Tuesday, March 16, 2010

Hattiesburg, MS: Coroner testifies in murder trial

By Tim Doherty
American Staff Writer

PURVIS – The Lamar County coroner testified today that he was told that James Neal May came home from a night of drinking at a Hattiesburg restaurant, locked his girlfriend out of his home and she then heard a shot.

May was found dead in his bed in his mobile home on West Fourth Street. His death was ruled a suicide.

That was on May 1, 2002.

But May’s family pushed to have the investigation reopened and, in October 2007, May’s girlfriend, Jennifer Wardle, 29, of Brooklyn, was charged with his murder.

She went on trial Monday in Lamar County Circuit Court.

Coroner Blake Davis, who was a deputy coroner in 2002, testified this morning before a packed courtroom that it was his assessment that the death was a suicide.

May died from a single shot to the head.

He said the body was sent to the crime lab in Jackson for an autopsy and the lab’s assessment of the cause of death was suicide.

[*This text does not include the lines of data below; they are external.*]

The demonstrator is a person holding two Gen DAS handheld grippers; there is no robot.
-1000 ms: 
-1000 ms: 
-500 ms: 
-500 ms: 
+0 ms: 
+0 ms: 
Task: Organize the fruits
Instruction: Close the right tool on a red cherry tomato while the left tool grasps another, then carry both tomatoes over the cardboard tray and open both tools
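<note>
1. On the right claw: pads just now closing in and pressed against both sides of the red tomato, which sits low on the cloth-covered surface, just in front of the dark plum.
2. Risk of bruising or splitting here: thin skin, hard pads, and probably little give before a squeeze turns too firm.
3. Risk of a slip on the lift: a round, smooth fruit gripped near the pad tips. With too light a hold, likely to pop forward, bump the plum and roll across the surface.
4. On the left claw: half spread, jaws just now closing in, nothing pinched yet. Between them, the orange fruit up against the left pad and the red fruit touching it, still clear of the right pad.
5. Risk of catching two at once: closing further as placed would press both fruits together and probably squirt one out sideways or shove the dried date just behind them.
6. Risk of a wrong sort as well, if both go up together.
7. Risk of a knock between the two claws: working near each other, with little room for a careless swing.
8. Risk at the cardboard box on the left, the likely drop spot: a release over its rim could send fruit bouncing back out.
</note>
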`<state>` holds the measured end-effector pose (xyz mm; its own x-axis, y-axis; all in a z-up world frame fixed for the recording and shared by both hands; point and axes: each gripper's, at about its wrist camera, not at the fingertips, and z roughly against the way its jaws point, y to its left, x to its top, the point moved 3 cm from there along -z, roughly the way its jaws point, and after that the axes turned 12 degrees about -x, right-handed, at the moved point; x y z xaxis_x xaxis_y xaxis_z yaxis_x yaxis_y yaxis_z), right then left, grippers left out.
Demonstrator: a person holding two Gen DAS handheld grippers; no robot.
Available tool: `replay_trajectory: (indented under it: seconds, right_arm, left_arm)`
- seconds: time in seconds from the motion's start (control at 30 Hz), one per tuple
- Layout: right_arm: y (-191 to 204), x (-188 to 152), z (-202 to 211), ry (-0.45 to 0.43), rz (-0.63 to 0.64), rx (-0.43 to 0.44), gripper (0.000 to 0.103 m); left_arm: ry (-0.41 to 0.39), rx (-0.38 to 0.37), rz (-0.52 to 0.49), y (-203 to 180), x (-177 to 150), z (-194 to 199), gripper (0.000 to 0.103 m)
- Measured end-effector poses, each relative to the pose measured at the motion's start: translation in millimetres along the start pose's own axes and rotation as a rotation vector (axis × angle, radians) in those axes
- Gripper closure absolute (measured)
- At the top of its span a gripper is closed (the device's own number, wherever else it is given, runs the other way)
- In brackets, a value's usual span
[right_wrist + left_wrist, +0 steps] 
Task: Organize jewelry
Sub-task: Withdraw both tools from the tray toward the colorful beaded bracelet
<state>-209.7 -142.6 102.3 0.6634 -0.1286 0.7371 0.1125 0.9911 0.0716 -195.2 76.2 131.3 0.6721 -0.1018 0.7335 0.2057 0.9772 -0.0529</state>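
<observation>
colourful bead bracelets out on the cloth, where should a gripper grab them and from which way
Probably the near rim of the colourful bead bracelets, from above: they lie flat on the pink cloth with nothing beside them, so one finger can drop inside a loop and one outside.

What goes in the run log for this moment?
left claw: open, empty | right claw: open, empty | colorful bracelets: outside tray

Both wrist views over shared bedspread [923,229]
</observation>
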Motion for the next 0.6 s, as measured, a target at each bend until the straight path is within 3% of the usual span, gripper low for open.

Davis said he was told by investigators at the scene that May had been drinking at Crescent City Grill on the night of his death.

He was told that May came home and kicked Wardle out of the trailer at 5193 W. Fourth St. and locked the door.

He said she told investigators that minutes later she heard a single gunshot.

Wardle was pregnant with May’s baby at the time of his death. Their son was born on May 18, 2002, less than three weeks after May’s death.

The case is being prosecuted by the Mississippi Attorney General’s office.

May, 22, of Vicksburg, was a senior at the University of Southern Mississippi.